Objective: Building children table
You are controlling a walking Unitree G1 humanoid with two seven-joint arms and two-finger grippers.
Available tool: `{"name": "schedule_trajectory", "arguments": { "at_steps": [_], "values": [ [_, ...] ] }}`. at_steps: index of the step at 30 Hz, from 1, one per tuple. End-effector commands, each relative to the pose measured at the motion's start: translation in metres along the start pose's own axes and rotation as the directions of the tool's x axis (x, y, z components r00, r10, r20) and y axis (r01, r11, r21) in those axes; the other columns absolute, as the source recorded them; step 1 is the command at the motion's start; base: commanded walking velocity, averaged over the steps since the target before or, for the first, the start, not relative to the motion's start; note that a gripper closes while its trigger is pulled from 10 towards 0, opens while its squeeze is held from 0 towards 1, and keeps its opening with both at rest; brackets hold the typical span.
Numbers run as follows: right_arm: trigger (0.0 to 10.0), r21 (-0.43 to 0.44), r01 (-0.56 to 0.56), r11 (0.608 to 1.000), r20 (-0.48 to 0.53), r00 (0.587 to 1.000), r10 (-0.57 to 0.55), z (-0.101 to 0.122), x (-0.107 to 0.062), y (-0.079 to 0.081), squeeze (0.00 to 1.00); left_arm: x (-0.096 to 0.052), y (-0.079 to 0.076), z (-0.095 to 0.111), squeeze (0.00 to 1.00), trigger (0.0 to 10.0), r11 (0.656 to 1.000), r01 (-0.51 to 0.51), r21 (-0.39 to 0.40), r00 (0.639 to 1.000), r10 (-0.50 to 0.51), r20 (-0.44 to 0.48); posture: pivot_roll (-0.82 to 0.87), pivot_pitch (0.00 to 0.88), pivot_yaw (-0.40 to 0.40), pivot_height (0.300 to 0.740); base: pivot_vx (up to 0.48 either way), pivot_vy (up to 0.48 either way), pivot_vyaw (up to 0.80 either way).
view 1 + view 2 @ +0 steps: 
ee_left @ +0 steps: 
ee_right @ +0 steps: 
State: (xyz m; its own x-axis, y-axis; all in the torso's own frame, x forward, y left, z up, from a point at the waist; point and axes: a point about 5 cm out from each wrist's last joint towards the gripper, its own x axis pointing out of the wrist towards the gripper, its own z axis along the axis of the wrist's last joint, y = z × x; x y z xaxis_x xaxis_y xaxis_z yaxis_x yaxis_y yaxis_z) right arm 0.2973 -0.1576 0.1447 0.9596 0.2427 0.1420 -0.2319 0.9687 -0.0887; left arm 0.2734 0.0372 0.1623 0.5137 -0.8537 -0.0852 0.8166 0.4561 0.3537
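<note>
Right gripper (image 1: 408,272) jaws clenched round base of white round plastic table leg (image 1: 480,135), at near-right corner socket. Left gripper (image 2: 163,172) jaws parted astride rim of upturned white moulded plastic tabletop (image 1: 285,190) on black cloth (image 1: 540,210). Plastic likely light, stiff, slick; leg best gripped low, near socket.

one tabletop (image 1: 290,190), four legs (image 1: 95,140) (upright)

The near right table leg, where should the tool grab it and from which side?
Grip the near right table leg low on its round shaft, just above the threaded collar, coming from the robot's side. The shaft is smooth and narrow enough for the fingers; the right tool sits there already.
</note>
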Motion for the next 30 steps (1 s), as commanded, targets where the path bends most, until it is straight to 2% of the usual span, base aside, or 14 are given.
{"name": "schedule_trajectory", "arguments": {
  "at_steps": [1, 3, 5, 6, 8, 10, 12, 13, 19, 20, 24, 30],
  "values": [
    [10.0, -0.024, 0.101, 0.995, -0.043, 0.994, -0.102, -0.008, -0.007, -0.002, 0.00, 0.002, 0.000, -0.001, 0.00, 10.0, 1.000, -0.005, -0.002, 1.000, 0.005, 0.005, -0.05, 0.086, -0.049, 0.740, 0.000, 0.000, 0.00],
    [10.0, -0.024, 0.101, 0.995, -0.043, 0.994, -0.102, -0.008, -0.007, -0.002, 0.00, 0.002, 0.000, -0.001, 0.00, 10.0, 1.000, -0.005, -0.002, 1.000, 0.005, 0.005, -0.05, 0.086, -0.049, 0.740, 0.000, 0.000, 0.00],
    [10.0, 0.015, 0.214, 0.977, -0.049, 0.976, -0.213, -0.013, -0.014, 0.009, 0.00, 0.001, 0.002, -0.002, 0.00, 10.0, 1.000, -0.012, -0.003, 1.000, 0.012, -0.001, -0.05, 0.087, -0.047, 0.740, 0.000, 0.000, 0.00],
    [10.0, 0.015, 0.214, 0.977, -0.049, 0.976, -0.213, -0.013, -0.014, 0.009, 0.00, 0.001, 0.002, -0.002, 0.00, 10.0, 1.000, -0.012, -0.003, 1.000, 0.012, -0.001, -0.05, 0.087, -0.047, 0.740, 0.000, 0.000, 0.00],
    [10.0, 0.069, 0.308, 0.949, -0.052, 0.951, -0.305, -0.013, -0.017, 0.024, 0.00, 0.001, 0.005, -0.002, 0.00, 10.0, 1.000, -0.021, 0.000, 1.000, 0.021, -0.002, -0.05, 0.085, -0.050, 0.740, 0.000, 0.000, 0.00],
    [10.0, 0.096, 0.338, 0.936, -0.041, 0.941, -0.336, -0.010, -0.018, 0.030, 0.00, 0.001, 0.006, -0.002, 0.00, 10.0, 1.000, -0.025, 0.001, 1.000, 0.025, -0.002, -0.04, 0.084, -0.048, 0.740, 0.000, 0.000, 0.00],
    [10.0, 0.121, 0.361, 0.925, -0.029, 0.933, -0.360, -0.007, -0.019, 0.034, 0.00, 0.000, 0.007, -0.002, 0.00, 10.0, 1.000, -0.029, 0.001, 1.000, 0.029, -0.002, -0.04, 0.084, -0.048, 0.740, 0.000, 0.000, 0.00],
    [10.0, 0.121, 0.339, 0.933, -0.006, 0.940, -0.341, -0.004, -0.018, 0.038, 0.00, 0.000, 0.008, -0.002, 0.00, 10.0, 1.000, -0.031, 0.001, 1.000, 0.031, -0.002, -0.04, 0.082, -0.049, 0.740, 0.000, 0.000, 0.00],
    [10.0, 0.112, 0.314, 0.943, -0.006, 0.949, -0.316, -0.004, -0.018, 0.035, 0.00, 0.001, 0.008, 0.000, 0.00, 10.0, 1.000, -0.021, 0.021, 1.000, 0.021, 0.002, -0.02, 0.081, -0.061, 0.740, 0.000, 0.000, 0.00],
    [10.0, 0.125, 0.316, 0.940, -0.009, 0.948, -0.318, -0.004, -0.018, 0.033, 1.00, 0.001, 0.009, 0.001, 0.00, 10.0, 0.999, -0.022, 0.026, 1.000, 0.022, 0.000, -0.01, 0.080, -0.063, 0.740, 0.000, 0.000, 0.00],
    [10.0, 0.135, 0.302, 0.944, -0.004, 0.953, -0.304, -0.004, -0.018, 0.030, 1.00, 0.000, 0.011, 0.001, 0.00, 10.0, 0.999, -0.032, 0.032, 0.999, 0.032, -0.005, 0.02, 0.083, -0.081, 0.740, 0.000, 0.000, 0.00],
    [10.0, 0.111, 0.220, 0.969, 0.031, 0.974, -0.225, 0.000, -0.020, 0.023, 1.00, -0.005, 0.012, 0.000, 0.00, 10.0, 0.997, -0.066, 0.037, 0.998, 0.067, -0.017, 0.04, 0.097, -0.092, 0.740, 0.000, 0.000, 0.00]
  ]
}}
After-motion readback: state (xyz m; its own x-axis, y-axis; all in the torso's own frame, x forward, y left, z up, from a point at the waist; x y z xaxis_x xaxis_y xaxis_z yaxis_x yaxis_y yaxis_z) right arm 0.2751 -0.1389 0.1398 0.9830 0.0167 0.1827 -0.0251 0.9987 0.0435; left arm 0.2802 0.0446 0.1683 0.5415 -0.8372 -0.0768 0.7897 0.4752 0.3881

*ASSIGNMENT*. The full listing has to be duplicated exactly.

*TASK ANSWER*.
Objective: Building children table
You are controlling a walking Unitree G1 humanoid with two seven-joint arms and two-finger grippers.
Available tool: `{"name": "schedule_trajectory", "arguments": { "at_steps": [_], "values": [ [_, ...] ] }}`. at_steps: index of the step at 30 Hz, from 1, one per tuple. End-effector commands, each relative to the pose measured at the motion's start: translation in metres along the start pose's own axes and rotation as the directions of the tool's x axis (x, y, z components r00, r10, r20) and y axis (r01, r11, r21) in those axes; the other columns absolute, as the source recorded them; step 1 is the command at the motion's start; base: commanded walking velocity, averaged over the steps since the target before or, for the first, the start, not relative to the motion's start; note that a gripper closes while its trigger is pulled from 10 towards 0, opens while its squeeze is held from 0 towards 1, and keeps its opening with both at rest; brackets hold the typical span.
Numbers run as follows: right_arm: trigger (0.0 to 10.0), r21 (-0.43 to 0.44), r01 (-0.56 to 0.56), r11 (0.608 to 1.000), r20 (-0.48 to 0.53), r00 (0.587 to 1.000), r10 (-0.57 to 0.55), z (-0.101 to 0.122), x (-0.107 to 0.062), y (-0.079 to 0.081), squeeze (0.00 to 1.00); left_arm: x (-0.096 to 0.052), y (-0.079 to 0.076), z (-0.095 to 0.111), squeeze (0.00 to 1.00), trigger (0.0 to 10.0), r11 (0.656 to 1.000), r01 (-0.51 to 0.51), r21 (-0.39 to 0.40), r00 (0.639 to 1.000), r10 (-0.50 to 0.51), r20 (-0.44 to 0.48); posture: pivot_roll (-0.82 to 0.87), pivot_pitch (0.00 to 0.88), pivot_yaw (-0.40 to 0.40), pivot_height (0.300 to 0.740); base: pivot_vx (up to 0.48 either way), pivot_vy (up to 0.48 either way), pivot_vyaw (up to 0.80 either way).
view 1 + view 2 @ +0 steps: 
ee_left @ +0 steps: 
ee_right @ +0 steps: 
State: (xyz m; its own x-axis, y-axis; all in the torso's own frame, x forward, y left, z up, from a point at the waist; point and axes: a point about 5 cm out from each wrist's last joint towards the gripper, its own x axis pointing out of the wrist towards the gripper, its own z axis along the axis of the wrist's last joint, y = z × x; x y z xaxis_x xaxis_y xaxis_z yaxis_x yaxis_y yaxis_z) right arm 0.2973 -0.1576 0.1447 0.9596 0.2427 0.1420 -0.2319 0.9687 -0.0887; left arm 0.2734 0.0372 0.1623 0.5137 -0.8537 -0.0852 0.8166 0.4561 0.3537
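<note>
Right gripper (image 1: 408,272) jaws clenched round base of white round plastic table leg (image 1: 480,135), at near-right corner socket. Left gripper (image 2: 163,172) jaws parted astride rim of upturned white moulded plastic tabletop (image 1: 285,190) on black cloth (image 1: 540,210). Plastic likely light, stiff, slick; leg best gripped low, near socket.

one tabletop (image 1: 290,190), four legs (image 1: 95,140) (upright)

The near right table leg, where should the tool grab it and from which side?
Grip the near right table leg low on its round shaft, just above the threaded collar, coming from the robot's side. The shaft is smooth and narrow enough for the fingers; the right tool sits there already.
</note>
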Motion for the next 30 steps (1 s), as commanded, targets where the path bends most, until it is straight to 2% of the usual span, base aside, or 14 are given.
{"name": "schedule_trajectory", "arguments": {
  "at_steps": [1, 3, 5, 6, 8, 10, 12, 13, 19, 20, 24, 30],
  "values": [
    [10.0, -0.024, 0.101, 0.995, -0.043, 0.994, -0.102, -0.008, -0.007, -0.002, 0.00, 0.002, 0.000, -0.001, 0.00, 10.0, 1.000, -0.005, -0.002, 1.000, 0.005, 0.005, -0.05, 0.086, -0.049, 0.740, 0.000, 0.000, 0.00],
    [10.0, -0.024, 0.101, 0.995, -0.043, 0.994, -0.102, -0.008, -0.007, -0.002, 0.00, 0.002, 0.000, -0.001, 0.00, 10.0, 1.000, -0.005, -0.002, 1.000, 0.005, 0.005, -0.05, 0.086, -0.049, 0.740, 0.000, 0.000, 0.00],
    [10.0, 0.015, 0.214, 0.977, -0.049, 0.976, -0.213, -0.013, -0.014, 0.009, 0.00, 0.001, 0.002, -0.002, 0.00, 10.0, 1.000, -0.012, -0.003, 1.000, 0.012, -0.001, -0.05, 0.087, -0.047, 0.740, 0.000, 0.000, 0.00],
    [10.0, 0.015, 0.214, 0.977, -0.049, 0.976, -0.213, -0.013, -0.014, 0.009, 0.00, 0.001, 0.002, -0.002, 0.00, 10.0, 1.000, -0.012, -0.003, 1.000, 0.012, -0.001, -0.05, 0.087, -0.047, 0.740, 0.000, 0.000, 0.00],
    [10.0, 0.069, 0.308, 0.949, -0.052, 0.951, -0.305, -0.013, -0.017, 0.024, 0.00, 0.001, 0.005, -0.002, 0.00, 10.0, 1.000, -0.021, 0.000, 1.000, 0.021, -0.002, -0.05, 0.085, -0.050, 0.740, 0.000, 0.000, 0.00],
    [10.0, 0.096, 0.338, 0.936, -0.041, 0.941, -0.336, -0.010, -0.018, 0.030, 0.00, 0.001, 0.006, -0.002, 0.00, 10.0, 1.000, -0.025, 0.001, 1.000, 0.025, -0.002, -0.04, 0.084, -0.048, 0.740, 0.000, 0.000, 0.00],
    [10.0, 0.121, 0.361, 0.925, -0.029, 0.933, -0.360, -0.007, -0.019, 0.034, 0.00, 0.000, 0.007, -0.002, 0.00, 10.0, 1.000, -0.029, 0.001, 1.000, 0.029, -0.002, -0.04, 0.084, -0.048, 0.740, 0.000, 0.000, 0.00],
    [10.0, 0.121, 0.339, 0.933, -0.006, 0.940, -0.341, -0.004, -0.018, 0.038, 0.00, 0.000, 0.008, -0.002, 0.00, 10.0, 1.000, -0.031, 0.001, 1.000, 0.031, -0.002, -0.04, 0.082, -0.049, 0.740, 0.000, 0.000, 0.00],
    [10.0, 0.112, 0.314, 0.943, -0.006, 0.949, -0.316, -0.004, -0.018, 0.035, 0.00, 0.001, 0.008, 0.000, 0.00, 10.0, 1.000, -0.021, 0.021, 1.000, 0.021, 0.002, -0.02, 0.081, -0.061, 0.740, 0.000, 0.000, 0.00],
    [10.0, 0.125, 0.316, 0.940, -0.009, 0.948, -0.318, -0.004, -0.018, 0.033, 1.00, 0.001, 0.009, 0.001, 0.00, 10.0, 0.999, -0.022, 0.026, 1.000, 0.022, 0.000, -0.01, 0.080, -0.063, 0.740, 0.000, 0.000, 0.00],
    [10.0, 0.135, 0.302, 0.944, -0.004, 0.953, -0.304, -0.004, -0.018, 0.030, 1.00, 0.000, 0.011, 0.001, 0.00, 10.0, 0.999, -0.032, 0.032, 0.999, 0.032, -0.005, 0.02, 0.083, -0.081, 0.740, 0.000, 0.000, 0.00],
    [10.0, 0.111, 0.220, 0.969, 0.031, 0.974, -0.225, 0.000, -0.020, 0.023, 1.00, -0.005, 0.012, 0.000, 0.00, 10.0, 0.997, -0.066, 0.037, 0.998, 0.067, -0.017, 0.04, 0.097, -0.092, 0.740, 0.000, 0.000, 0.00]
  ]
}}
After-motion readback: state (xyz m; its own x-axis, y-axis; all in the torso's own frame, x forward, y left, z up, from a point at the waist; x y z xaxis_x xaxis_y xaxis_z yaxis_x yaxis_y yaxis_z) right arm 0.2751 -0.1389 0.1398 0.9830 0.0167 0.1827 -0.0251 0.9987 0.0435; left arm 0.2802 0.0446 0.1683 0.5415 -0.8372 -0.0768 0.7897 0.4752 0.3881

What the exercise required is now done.